In these circumstances, the Average Daily Pay is used. The Average Daily Pay is the average daily earnings of the employee over the past 52 weeks.
Presently, it is common for employees to take annual leave to "top up"' their wage subsidy. This concept is also causing confusion among employers.
Annual leave is different to other types of leave in that it is paid at either the Relevant Daily Pay or the Average Daily Pay, whichever is the highest.
This means that where employees are electing to take annual leave, they are not technically "topping up" their wage to 100 per cent. Instead, they are electing to get paid their average daily pay across the last 52 weeks, which, at this early stage of the lockdown, may be close to 100 per cent.
Taking annual leave and getting paid Average Daily Pay is an attractive option for employees.
For example, where an employee is on the minimum wage subsidy without any employer top up, their Average Daily Pay is likely to be much greater than the reduced Relevant Daily Pay they are now receiving.
Depending on their wages throughout the last year, they might receive close to 100 per cent of their pay by taking annual leave, rather than being paid a reduced wage.
Of course, as the lockdown proceeds, their Average Daily Pay will reduce. This might mean that it is better for employees to take annual leave now, rather than at a later date.

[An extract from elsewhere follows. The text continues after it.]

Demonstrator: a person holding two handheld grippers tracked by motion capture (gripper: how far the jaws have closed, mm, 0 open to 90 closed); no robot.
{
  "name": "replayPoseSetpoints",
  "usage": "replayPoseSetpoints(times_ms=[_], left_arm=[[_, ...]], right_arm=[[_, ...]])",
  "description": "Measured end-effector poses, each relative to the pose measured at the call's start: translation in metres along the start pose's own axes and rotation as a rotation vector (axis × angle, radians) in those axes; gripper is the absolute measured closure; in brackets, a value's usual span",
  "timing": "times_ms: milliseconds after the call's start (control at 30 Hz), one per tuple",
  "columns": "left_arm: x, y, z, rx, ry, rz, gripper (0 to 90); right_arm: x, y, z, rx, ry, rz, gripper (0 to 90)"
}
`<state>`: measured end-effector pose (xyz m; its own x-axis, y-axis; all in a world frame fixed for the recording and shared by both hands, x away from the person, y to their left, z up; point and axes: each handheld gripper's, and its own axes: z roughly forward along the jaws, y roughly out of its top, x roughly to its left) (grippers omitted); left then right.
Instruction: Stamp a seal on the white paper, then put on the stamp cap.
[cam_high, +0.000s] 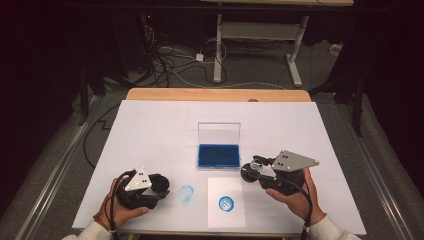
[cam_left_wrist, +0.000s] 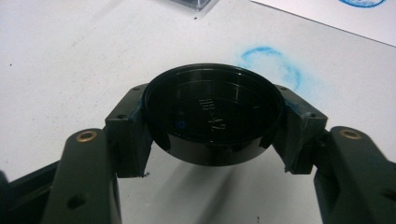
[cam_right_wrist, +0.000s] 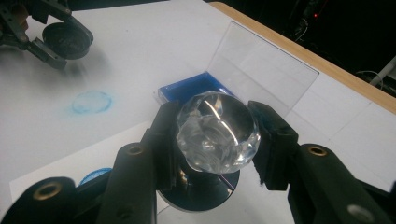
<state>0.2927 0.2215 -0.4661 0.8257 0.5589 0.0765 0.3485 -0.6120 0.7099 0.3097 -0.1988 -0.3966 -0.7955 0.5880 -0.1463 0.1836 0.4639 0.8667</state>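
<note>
1. The right gripper (cam_right_wrist: 217, 140) is clamped on the clear faceted knob (cam_right_wrist: 217, 133) of a stamp; the knob sits squarely between the two black jaws, and the stamp's dark round base (cam_right_wrist: 201, 191) shows below it.
2. Seen from the high view, this right gripper (cam_high: 252, 171) hangs just to the right of the ink pad (cam_high: 218, 155), the stamp held off the table, with the hand (cam_high: 295, 192) behind it.
3. The left gripper (cam_left_wrist: 212, 119) is closed on a black round cap (cam_left_wrist: 212, 116), pressed at both sides by the jaws, its hollow face turned up and showing raised lettering.
4. In the high view the left gripper (cam_high: 161, 186) lies well to the left of the ink pad and nearer the person.
5. The ink pad is a blue tray with its clear lid (cam_high: 219, 134) standing open and upright at the back.
6. A faint blue ring smudge (cam_high: 185, 193) marks the white table cover (cam_high: 150, 130) nearer the person than the ink pad and a little to its left, just beside the cap.
7. A white sheet of paper (cam_high: 226, 217) lies in front of the ink pad, with a round blue stamp print (cam_high: 226, 202) on it.
</note>
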Motion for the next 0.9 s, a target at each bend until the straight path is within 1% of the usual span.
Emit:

However, some employees may not want to use their leave and we have had concerning reports of employers forcing employees to do so.
Simply, an employer cannot force an employee to take their annual leave straight away.

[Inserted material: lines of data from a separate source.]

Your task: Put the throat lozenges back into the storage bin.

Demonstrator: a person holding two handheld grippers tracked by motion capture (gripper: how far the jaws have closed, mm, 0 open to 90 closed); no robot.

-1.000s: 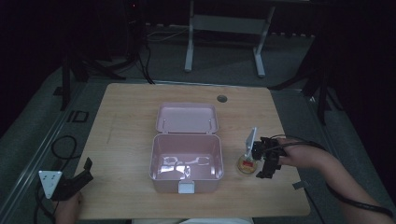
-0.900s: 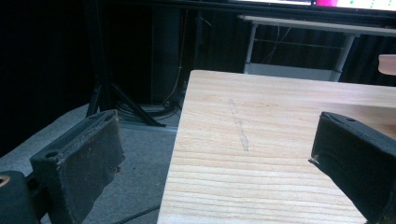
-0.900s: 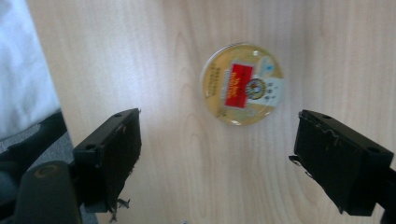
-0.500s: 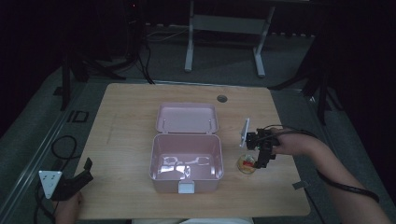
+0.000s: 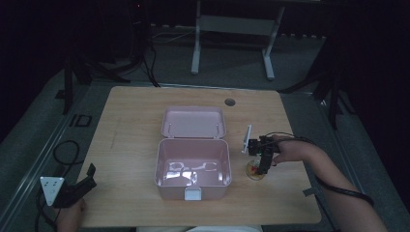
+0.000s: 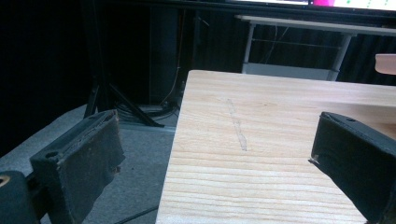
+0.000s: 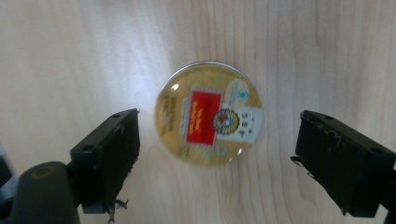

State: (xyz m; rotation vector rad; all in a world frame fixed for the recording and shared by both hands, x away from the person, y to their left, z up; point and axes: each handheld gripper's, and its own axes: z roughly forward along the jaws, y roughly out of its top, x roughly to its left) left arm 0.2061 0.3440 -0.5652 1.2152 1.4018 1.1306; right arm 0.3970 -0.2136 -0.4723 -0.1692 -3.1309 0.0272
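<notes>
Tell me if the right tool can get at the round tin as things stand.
Probably yes. The right tool hangs over the tin with its jaws spread wider than it, and bare table lies all round. The box stands apart to one side.

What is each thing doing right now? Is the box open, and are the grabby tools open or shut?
Pink box: open, lid tipped back, inside looks empty.
Round tin: lying flat on the table, lid on, not gripped.
Right tool: open, jaws on either side of the tin, pointing down at it.
Left tool: open, holding nothing, at the table's edge.
</notes>
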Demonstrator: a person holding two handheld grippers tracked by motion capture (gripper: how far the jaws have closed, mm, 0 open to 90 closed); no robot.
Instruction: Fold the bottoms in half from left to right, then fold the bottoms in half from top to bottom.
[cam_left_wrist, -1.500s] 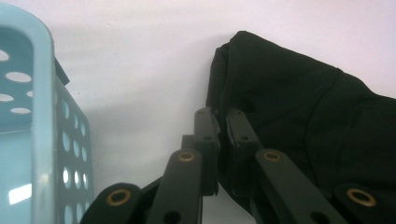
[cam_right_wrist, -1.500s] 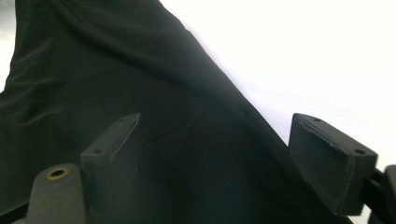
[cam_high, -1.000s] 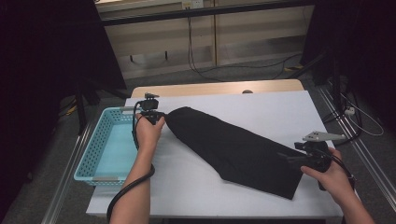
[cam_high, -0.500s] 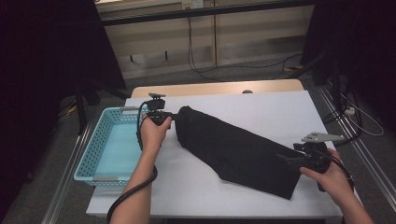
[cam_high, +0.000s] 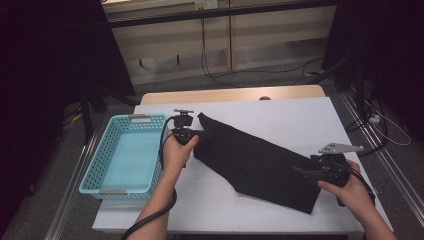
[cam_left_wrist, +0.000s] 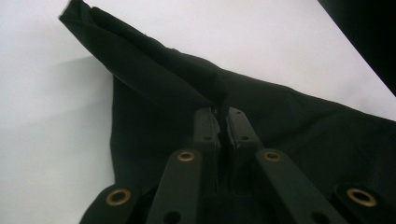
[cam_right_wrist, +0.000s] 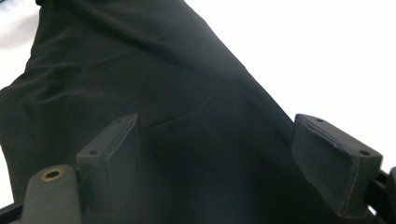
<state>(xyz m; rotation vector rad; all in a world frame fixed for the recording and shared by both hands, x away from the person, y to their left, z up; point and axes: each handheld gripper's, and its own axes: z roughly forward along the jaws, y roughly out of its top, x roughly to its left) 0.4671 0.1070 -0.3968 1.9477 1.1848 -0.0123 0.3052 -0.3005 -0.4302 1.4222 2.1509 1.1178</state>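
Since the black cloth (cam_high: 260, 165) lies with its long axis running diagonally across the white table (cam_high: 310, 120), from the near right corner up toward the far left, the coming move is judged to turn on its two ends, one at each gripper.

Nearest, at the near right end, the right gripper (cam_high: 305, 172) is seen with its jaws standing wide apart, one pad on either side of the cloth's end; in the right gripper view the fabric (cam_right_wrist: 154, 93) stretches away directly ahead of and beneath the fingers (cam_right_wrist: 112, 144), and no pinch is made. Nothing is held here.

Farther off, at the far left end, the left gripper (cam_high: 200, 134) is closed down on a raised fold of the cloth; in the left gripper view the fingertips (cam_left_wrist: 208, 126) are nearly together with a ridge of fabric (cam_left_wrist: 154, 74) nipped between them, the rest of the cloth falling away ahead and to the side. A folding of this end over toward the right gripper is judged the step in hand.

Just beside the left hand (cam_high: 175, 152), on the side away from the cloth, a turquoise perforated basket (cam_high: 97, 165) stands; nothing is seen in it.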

This would be in breach of the Holidays Act.
Further, whether or not the employer decides to apply for the wage subsidy cannot be conditional on the employee taking annual leave.
Employers and employees may agree that the employee will take leave, or, alternatively, an employer is able to give 14 days' notice and direct employees to take leave.
In any event, for many employees, they may be financially better off to take their annual leave (as we have explained above) and many employers have been recommending they do so.
It is important to remember that there is a difference in having it recommended or proposed that employees take annual leave at this time and an absolute "gun-to-the-head" instruction from an employer to take annual leave.
If there is any uncertainty as to whether annual leave has been forced on an employee, we recommend that specific advice is sought.
It is important that employers are thinking to the future and considering what work there might be for employees after the shutdown and after the 12-week wage subsidy period has ended.
How may this impact employees' wages? Do hours need to reduce, or redundancies need to occur? This is the time to start planning.
This is also the time for employers to make sure they are being as open and communicative with their employees as possible.
In these times, it is important that employees have certainty and can plan for the future – whether that is a return to normal or not.